Le procès portant sur le détournement présumé des fonds destinés à la réparation et à l’indemnisation des victimes des activités illicites de l’Ouganda en République démocratique du Congo entre dans sa phase décisive. À l’issue de la troisième audience tenue ce vendredi 31 juillet, la Cour de cassation a annoncé la clôture de l’instruction et fixé l’ouverture des plaidoiries au mercredi 5 août.
Le premier président de la Cour a estimé que les débats et les éléments recueillis au cours de l’instruction permettent désormais à la juridiction de poursuivre l’examen du dossier.
Avant de mettre un terme à l’instruction, les juges ont accordé aux différentes parties l’occasion de soulever les aspects qu’elles considéraient encore insuffisamment examinés.

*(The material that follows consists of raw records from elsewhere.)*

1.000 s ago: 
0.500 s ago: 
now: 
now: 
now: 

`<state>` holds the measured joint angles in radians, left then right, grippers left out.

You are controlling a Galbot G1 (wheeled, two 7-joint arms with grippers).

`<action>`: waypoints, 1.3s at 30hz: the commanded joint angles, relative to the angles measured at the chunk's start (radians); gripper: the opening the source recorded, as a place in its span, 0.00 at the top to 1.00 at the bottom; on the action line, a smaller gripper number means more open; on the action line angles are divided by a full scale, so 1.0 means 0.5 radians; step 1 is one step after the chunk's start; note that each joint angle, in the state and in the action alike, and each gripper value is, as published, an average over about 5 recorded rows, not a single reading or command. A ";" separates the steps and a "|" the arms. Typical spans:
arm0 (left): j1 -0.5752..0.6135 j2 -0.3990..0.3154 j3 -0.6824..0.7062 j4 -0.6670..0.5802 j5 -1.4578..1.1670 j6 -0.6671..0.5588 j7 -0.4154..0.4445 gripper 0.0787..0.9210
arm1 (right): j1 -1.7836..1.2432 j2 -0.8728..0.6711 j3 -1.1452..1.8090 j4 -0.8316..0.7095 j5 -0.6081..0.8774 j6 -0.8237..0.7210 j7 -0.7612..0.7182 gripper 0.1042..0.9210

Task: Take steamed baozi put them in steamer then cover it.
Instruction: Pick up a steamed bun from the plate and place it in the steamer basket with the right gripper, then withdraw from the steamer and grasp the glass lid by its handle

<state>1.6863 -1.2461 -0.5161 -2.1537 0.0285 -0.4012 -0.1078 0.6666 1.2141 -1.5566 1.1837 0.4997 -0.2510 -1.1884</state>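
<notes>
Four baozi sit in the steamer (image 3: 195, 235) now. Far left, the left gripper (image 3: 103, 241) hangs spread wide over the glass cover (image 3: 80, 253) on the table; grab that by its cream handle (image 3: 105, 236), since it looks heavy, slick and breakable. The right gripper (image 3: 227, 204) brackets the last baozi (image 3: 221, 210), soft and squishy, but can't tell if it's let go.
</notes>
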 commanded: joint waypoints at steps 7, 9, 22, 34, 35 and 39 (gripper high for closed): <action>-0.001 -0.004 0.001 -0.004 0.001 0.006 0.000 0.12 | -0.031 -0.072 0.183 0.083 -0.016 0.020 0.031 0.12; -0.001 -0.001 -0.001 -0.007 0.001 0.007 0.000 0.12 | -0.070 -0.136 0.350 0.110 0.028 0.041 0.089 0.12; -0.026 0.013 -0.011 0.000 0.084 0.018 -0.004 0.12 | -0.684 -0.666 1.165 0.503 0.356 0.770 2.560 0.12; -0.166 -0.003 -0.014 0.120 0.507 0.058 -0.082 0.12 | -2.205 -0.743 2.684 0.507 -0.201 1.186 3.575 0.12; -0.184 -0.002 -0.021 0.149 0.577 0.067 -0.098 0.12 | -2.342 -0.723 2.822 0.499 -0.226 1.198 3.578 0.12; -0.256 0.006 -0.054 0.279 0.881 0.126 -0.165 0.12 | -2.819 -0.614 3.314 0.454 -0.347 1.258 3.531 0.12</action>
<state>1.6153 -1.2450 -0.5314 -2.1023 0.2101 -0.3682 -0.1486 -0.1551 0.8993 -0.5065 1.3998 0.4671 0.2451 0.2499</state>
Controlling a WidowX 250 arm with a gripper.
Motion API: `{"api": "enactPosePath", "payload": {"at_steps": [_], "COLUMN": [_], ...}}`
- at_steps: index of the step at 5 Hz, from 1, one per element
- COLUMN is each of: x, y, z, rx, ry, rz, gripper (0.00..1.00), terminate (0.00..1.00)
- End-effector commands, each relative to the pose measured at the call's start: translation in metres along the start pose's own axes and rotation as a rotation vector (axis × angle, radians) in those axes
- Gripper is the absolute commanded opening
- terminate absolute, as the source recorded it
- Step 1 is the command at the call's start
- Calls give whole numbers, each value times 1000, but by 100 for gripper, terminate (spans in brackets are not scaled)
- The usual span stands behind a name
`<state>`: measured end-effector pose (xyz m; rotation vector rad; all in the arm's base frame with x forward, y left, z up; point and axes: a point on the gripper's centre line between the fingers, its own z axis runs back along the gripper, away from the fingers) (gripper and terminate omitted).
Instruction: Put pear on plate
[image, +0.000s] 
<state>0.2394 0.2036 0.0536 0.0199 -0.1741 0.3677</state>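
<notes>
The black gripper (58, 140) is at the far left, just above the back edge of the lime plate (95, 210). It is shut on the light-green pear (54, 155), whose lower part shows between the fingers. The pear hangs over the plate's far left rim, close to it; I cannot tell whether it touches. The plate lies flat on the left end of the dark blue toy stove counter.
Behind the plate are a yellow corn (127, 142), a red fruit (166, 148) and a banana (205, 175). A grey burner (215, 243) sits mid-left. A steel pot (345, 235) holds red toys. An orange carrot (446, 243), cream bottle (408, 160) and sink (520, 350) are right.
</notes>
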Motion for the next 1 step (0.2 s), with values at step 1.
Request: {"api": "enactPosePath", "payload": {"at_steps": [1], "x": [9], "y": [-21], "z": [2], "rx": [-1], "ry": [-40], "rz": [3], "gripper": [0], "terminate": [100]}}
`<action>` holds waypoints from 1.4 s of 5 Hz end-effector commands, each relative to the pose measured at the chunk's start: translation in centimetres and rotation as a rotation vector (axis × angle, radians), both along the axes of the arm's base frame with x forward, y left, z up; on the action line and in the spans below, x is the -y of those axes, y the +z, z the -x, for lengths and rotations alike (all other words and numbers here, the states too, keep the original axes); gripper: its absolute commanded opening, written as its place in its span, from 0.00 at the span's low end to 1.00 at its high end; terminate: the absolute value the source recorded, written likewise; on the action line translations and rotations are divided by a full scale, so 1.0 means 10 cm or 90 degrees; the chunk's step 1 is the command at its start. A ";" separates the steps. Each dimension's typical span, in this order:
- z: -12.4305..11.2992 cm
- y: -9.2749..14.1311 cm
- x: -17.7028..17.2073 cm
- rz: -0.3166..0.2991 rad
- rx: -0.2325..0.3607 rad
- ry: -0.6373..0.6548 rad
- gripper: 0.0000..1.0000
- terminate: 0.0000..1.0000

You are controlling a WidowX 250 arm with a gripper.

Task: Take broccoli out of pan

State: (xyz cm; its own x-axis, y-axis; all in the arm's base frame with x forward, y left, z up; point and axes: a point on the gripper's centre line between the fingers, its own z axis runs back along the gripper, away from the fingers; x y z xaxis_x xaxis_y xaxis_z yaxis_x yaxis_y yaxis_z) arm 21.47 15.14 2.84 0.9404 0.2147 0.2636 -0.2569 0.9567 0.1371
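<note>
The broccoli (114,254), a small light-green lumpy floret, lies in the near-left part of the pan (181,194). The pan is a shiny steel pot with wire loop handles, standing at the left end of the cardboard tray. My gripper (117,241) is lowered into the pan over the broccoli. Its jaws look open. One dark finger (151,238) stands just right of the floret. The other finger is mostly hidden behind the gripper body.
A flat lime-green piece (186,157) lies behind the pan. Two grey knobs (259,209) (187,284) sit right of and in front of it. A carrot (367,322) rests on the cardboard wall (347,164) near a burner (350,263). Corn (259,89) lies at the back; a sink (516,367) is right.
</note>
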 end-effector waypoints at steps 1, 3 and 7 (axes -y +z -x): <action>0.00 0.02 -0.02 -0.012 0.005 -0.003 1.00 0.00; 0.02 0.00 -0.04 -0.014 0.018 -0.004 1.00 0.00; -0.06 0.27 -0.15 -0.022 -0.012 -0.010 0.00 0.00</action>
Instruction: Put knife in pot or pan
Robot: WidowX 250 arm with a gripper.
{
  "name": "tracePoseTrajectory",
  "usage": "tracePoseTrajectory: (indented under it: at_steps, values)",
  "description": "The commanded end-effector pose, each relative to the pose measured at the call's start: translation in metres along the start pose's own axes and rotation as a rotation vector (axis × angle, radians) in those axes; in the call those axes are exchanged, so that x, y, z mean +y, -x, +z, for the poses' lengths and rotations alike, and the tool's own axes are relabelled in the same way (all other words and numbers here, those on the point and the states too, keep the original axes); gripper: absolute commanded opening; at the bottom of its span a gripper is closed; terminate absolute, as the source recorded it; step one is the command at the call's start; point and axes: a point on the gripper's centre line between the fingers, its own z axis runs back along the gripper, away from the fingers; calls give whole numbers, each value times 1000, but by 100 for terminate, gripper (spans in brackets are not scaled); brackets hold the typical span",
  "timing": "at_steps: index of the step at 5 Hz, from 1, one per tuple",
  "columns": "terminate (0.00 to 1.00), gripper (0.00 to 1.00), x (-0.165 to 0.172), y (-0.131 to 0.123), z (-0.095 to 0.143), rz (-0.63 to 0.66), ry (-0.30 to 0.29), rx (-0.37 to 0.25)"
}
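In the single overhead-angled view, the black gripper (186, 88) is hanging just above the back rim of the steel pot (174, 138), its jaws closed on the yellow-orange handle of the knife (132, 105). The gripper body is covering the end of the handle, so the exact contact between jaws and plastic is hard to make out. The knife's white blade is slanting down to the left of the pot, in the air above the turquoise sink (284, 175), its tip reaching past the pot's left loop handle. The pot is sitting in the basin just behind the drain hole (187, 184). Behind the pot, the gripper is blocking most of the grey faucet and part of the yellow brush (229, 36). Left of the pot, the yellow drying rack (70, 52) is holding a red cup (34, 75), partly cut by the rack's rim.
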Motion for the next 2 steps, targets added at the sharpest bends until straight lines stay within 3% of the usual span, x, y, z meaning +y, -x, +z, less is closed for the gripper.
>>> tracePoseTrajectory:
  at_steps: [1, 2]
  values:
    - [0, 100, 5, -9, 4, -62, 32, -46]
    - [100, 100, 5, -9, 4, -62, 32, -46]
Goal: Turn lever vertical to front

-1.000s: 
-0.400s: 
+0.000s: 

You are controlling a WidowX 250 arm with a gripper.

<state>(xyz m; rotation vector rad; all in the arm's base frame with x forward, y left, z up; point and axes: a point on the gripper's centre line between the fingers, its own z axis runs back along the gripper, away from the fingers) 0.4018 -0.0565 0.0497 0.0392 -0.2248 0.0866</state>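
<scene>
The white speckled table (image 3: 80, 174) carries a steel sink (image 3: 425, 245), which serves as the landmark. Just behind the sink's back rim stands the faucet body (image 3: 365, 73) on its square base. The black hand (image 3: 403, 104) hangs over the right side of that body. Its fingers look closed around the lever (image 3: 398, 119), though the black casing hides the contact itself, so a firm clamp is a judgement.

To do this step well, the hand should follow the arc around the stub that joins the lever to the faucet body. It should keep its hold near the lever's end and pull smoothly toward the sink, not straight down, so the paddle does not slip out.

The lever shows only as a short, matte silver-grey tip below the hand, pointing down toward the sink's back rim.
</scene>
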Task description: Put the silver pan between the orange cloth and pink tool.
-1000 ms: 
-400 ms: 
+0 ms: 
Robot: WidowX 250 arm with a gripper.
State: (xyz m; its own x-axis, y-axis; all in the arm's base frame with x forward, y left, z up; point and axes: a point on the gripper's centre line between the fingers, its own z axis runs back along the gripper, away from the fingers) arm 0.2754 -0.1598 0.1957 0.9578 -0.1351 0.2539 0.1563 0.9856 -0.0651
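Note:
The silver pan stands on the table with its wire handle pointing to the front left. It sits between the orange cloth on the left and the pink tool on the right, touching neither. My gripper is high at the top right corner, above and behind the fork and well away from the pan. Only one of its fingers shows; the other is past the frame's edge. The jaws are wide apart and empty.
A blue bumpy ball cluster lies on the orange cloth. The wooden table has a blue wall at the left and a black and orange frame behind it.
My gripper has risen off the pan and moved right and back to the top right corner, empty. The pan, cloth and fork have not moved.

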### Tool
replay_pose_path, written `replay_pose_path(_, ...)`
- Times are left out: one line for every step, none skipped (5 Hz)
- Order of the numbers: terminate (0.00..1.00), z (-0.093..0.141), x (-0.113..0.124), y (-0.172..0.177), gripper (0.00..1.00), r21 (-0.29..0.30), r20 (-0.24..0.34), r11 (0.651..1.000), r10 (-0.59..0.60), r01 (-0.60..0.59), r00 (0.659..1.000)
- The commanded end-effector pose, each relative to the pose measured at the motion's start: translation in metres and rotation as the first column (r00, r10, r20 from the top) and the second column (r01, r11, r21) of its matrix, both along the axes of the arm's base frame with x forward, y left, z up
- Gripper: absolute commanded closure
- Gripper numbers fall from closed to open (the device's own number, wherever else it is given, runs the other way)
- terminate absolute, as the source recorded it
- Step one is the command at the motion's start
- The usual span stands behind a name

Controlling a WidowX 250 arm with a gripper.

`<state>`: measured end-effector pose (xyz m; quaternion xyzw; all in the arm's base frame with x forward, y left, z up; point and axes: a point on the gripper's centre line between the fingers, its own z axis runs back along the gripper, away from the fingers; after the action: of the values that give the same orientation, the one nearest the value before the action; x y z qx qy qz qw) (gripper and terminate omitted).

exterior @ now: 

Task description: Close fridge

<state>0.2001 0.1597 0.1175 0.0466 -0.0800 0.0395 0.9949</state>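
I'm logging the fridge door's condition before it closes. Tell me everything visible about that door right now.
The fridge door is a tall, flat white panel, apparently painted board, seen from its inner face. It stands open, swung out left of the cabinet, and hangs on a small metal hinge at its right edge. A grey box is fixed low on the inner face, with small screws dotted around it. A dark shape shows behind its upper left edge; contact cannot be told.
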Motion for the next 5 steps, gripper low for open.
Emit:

À cette occasion, Bernard Kalombola, président du conseil d’administration du Fonds de réparation et d’indemnisation des victimes des activités illicites de l’Ouganda en RDC (FRIVAO), constitué partie civile, a maintenu ses accusations contre Constant Mutamba et l’ancien coordonnateur du fonds. Il leur reproche notamment d’avoir autorisé l’indemnisation de personnes qu’il présente comme des membres du parti politique NOGEC, au détriment des véritables victimes.
Selon lui, un réseau aurait été mis en place pour inscrire près de 200 personnes ne remplissant pas les critères de bénéficiaires, en contrepartie d’une présumée rétrocommission de 200 000 dollars destinée à servir des intérêts politiques à l’approche des élections de 2028.
Des accusations immédiatement rejetées par Chançard Bolukola, ancien coordonnateur intérimaire du FRIVAO. Celui-ci a nié toute indemnisation irrégulière de militants du NOGEC et a assuré qu’aucun responsable du fonds n’avait perçu de rétrocommission. Il a précisé que les paiements étaient effectués directement par Rawbank, conformément aux procédures mises en place.
Cette audience s’est déroulée sans la présence de Constant Mutamba Tungunga, ancien ministre de la Justice et principal prévenu dans cette affaire, qui a choisi de ne plus comparaître devant la Cour.